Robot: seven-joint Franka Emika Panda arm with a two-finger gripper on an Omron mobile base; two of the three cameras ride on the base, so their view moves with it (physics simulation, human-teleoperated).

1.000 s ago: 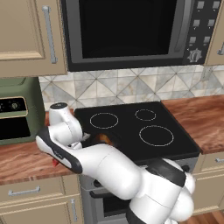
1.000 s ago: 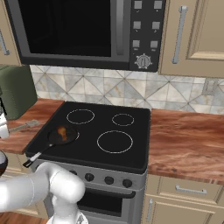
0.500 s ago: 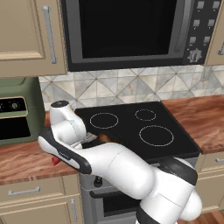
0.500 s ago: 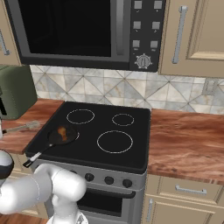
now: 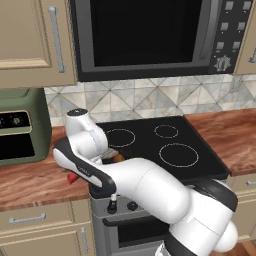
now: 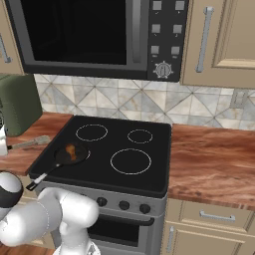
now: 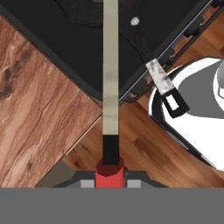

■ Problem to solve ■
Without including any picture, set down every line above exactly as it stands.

■ Output of the task ■
Robot: seven-joint Franka Emika Panda arm with a two-finger gripper on an Omron mobile base; two of the three cameras ride on the base, so their view moves with it (physics simulation, human-teleoperated).

1.000 s ago: 
1.000 s ago: 
0.500 s ago: 
0.500 s ago: 
now: 
now: 
now: 

With the output given, the exercise is complete.